In 2016, Faria also starred in another Indo-Bangladeshi co-production, Badsha - The Don, directed by Baba Yadav. The film also starred popular Indian actor Jeet, and is considered a turning point in Faria's career, earning Faria a Tele Cine Award for Best Actress from Bangladesh.

After starring Indo-Bangladeshi films for the past two years, Faria then starred in two Bangladeshi films in 2017, Premi o Premi and Dhat Teri Ki. Faria also recorded dialogue for Detective, Bangladesh's first animated film.

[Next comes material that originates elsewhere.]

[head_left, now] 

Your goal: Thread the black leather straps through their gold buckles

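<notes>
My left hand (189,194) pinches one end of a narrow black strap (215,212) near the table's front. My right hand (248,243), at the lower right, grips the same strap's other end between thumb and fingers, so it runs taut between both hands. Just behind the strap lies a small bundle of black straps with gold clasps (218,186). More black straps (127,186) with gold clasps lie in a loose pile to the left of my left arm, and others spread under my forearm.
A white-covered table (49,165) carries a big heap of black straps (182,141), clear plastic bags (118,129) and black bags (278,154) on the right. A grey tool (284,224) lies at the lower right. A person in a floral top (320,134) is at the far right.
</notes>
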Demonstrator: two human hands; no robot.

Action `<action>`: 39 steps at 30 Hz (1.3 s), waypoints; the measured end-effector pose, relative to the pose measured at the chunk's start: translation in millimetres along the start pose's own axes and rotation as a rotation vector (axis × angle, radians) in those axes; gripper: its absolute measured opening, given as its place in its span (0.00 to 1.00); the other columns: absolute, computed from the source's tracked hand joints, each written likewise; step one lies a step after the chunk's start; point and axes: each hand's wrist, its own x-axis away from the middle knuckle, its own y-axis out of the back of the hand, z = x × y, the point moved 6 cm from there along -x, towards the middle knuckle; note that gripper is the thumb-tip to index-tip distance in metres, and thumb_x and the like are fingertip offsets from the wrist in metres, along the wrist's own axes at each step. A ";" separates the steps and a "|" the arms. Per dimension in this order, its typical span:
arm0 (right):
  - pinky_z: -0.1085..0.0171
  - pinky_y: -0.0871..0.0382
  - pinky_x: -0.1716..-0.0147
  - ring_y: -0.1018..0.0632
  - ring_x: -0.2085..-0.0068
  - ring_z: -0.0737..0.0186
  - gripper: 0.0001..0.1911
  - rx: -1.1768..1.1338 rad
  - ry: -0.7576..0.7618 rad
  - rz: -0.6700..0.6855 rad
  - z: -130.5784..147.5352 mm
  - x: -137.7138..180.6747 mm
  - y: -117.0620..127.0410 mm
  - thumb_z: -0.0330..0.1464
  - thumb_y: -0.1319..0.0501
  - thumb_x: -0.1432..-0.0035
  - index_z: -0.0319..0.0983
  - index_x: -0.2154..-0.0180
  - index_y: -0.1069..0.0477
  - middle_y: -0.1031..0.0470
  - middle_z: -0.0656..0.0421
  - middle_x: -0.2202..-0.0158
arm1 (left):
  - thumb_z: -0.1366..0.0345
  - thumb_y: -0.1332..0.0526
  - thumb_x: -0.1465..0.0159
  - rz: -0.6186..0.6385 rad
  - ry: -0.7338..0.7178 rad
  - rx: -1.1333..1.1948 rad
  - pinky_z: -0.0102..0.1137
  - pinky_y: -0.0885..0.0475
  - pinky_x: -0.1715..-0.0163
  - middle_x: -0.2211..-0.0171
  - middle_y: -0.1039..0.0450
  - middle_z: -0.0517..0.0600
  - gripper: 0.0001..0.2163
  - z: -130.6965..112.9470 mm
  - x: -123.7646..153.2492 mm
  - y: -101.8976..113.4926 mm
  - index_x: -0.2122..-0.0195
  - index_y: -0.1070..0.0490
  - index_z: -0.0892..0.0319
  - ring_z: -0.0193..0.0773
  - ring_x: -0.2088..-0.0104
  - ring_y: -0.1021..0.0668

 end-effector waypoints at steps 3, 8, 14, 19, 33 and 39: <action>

All three of these films were produced by Jaaz Multimedia and also starred Arifin Shuvo.

In 2017, Faria returned with the team behind Badsha - The Don for the film Boss 2: Back to Rule, again directed by Baba Yadav, produced by Jaaz Multimedia and starring Jeet. The film is a sequel to the 2013 film Boss: Born to Rule and also stars Subhashree Ganguly. The film is also an Indo-Bangladeshi joint venture, being co-produced by Walzen Media Works and Jeet's production company, Jeetz Filmworks. Initially rejecting the film, Faria later agreed to starring in the film when she read the script, describing her character as layered and an opportunity to show off her acting prowess, also calling the character a trendsetter. Faria also came under criticism for her costume in the music video for the song "Rj Rock" from Boss 2, a song which was also criticized for its lyrics. She performed for a music video, 'Pataka', written by Rakib Rahul and composed by Pritom Hasan.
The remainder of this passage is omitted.